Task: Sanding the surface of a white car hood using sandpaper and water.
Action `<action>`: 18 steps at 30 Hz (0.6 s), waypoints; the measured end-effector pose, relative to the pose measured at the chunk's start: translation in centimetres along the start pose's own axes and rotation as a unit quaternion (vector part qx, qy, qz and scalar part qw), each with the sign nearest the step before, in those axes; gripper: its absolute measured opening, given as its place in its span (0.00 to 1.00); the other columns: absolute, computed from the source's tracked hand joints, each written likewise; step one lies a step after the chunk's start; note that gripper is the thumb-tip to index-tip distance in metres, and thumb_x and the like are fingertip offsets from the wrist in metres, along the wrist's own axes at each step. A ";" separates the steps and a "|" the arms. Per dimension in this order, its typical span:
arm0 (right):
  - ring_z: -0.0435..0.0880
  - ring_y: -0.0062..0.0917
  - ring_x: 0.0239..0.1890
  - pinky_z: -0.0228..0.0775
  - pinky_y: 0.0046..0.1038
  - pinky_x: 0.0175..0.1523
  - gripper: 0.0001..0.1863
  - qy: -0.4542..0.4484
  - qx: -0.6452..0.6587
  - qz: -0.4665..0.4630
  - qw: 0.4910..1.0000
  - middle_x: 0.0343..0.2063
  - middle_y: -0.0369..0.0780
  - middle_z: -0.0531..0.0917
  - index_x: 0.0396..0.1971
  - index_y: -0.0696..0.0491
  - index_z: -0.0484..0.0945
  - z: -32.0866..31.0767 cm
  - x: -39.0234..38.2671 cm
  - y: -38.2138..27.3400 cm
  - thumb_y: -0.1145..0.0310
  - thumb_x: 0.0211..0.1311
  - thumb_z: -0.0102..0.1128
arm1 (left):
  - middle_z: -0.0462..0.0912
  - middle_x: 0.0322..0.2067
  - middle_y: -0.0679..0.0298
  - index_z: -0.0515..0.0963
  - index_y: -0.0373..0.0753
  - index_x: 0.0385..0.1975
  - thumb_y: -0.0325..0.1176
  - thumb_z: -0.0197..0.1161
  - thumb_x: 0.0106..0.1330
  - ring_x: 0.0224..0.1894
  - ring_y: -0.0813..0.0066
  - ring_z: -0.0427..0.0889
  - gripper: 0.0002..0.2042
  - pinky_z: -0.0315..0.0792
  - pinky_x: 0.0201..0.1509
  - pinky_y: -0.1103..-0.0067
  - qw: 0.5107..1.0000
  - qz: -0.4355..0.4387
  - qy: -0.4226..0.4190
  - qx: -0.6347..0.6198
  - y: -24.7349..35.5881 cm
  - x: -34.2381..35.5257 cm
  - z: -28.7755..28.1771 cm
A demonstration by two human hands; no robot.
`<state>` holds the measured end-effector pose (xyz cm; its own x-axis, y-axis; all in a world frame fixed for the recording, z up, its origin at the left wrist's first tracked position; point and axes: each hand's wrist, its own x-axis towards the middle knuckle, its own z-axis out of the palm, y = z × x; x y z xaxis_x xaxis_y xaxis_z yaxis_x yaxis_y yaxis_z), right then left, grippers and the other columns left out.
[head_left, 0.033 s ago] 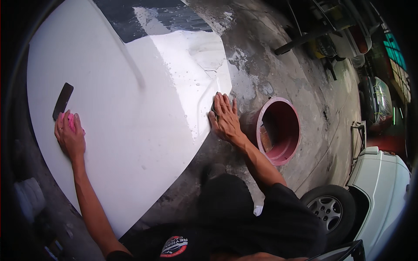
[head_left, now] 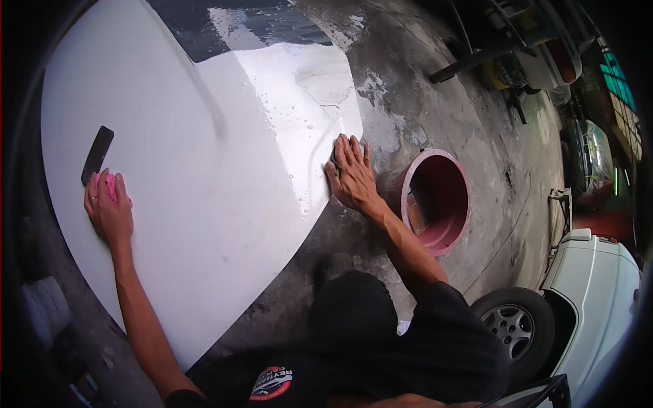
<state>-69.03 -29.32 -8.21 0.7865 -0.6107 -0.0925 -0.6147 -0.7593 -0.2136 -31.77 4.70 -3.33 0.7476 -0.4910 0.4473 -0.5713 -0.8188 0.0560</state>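
Observation:
A large white car-body panel (head_left: pixel 197 217), wet with droplets toward its right side, lies in front of me. On its left part my left hand (head_left: pixel 111 214) is closed on a pink sponge or cloth (head_left: pixel 107 183), mostly covered by the fingers. A dark flat bar (head_left: pixel 98 155) lies on the panel just beyond those fingertips. At the panel's right edge, my right hand (head_left: pixel 354 177) presses with outstretched fingers over a thin dark pad (head_left: pixel 334 158). Only a sliver of the pad shows, so its exact kind is hidden.
A reddish round tub (head_left: pixel 435 204) stands on the stained concrete floor (head_left: pixel 490 197), close to my right forearm. Farther right are a wheel (head_left: pixel 510 330) and a white vehicle body (head_left: pixel 595 292). A metal stand (head_left: pixel 476 61) is at the upper right.
My right hand has slid slightly away from me along the panel's edge. My left hand stays nearly in place on the pink sponge or cloth.

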 end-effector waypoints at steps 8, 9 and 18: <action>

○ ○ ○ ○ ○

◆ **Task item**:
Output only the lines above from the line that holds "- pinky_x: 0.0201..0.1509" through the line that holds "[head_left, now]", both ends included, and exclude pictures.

◆ **Finished task**:
  - pinky_x: 0.0201..0.1509
  - pinky_y: -0.1103..-0.0067
  - qw: 0.5107..1.0000
  - qz: -0.4355..0.4387
  - qy: -0.4226..0.4190
  - qx: -0.6347..0.6198
  - y: -24.7349..35.5881 cm
  - x: -34.2381..35.5257 cm
  - z: -28.7755..28.1771 cm
A demonstration by two human hands; no robot.
`<state>` holds the measured end-effector pose (xyz cm; its own x-axis, y-axis; all in a world frame fixed for the recording, z up, its origin at the left wrist's first tracked position; point and axes: each hand's wrist, its own x-axis towards the middle knuckle, its own z-axis out of the palm, y = z × x; x y z xaxis_x xaxis_y xaxis_z yaxis_x yaxis_y yaxis_z), right then left, grippers and the other columns left out.
[head_left, 0.033 s ago] 
[head_left, now] 

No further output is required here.